A Personal Account of Domestic Abuse and Mental Health

“Women who have been abused by a partner are three times more likely to suffer depression, anxiety or server conditions such as schizophrenia or bipolar disorder than women who have not been exposed to domestic abuse”. Source:  BMJ 2019.

Growing up, I always knew I’d find someone to love, someone to share my life, and to create new life with – a happy home with contented and playful children were always part of my life’s agenda. The problem was that the person whom I thought was on board with my ‘forever life’s’ vision was an abuser – and a very good one too!

I’m educated and worldly, strong minded and independent, but really, I knew NOTHING – nothing about the realities of the life I was living at the hands of the man whom I loved, the father of my children – and absolutely nothing about living with a talented and brilliant domestic abuser.

Domestic abuse is a strange beast that often lives quietly and secretly at the onset of a romantic relationship – only poking out its subtle and discreet manipulative head on the rarest of occasion, so we don’t notice that something isn’t quite right, or as it should be.
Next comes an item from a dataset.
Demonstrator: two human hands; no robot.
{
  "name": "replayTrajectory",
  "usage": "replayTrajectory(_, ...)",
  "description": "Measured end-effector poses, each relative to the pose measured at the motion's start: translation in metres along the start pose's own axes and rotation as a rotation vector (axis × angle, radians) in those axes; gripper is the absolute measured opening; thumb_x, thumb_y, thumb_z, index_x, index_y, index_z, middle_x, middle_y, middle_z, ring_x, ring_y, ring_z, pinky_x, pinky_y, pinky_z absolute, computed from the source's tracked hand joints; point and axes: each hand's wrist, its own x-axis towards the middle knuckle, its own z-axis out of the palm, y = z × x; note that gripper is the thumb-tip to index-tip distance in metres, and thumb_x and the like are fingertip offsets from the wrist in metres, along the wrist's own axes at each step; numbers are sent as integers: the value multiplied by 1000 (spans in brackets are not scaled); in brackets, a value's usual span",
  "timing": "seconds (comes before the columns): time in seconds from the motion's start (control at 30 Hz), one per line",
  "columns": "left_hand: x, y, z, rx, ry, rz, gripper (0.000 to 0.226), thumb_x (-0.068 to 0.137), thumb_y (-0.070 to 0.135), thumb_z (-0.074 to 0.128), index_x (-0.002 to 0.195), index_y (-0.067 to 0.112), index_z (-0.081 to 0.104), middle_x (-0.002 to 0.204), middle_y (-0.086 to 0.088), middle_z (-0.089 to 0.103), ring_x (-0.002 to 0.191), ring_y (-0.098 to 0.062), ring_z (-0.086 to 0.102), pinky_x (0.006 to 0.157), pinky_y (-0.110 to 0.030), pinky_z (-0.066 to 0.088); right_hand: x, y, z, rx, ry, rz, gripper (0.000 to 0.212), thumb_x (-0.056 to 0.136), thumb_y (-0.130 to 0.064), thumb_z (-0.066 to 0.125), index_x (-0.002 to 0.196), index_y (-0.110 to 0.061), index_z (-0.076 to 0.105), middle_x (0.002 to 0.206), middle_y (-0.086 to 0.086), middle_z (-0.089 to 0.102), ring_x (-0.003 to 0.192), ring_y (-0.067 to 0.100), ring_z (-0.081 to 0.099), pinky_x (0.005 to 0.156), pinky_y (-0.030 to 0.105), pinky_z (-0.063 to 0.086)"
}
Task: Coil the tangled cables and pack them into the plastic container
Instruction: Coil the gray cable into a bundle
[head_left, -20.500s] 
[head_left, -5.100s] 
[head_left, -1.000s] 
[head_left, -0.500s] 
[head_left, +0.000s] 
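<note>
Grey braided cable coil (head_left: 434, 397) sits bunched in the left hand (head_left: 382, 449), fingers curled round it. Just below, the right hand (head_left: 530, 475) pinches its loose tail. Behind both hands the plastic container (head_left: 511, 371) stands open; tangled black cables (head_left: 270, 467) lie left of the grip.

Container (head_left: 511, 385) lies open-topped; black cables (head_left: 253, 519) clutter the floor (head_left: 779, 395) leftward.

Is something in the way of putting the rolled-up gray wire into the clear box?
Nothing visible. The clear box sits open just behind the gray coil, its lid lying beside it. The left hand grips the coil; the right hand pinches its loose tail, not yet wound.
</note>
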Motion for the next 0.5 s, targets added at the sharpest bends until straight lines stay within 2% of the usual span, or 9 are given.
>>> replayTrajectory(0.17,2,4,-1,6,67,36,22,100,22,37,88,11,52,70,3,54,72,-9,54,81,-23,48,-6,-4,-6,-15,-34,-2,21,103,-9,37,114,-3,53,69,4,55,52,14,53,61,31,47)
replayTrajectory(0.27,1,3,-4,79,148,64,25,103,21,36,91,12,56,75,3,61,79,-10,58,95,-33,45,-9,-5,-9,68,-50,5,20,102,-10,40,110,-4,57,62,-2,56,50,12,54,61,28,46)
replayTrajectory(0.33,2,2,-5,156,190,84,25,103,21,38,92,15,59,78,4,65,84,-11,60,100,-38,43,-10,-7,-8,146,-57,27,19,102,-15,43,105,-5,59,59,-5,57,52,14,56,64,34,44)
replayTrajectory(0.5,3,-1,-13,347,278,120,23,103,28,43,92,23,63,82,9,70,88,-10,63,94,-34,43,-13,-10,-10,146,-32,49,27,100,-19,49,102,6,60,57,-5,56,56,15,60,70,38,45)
As time goes on, the more we become invested in our romantic relationship, it slowly increases its appearances and presents more facets of its ugly personality – gaslighting, invalidation, pathological lying, isolation, intimation to name but a few. Until one day, we realise we’re expanding all our energy on trying to regain, what is only an illusion of a life filled with happiness and security. We no longer recognise the partner who ‘love bombed’ us, or our existence. We ask ourselves, “What has my life become? “and “How and why is this happening to me?”

Every woman and child who has been affected by domestic abuse will have their own and unique story to share – each with its own suffering and depths of despair, but quite often the most damaging and long-lasting effect of domestic abuse is the impact it has on our mental health. Overtime the physical injuries eventually heal, the broken plates are replaced and life seems to find a way of continuing in the fog we frequent – but it’s the daily relentless personal mental battles we struggle with that prevent us from healing. Whether it’s the ramped-up adrenalin pumping around our body when we know we’re about to encounter another round of abusive behaviour, or the eggshells we tip-toe on to avoid the wrath of being blamed for something we didn’t do… it all takes its toll on our fragile and complex mental health.

Often, we’re unable to recognise the extent of our mental angst, the depths to our pain and the  damage that we carry around, often hidden from the world we reside. It’s the cruel reality of domestic abuse that our abuser continues to haunt our mental pathways, continuing to impact on our daily routine –  long after they have physically been removed from our lives. Some of us live for years, decades and beyond with the mental impact of domestic abuse, often using a variety of coping mechanisms to manage the pain – and sometimes just to get through the day.

Last year, my mental health reached its lowest depth – a depth that was consumed with darkness and despair. My history of domestic abuse had finally caught up with me, it had totally consumed my every fibre and I could no long cope with the constant intrusive thoughts, the replaying of traumatic events on a loop and accepting the reality of everything my children and I had lost – our home, our friends, our future and all the stability it brought – Taken away at the hands of mine and my children’s abuser.

It was only after I raised my desperate hand to my GP and asked for help that I eventually started to see a glimmer of light in the darkness, a referral to an amazing psychotherapist who was able to hold my hand whilst I slowly began the journey of truly healing and putting back the shattered pieces of my mind. I won’t deny that therapy can be challenging and quite often takes you to places you’d prefer not to revisit – the journey can be exhausting, but without it, I would not have been able to rebuild and restore my mental health. Domestic abuse has a devasting impact on our mental wellbeing, but we do have a choice to access the support that is available to help us heal and move on to build a new, and sometimes, a different life to how we envisaged it once to be.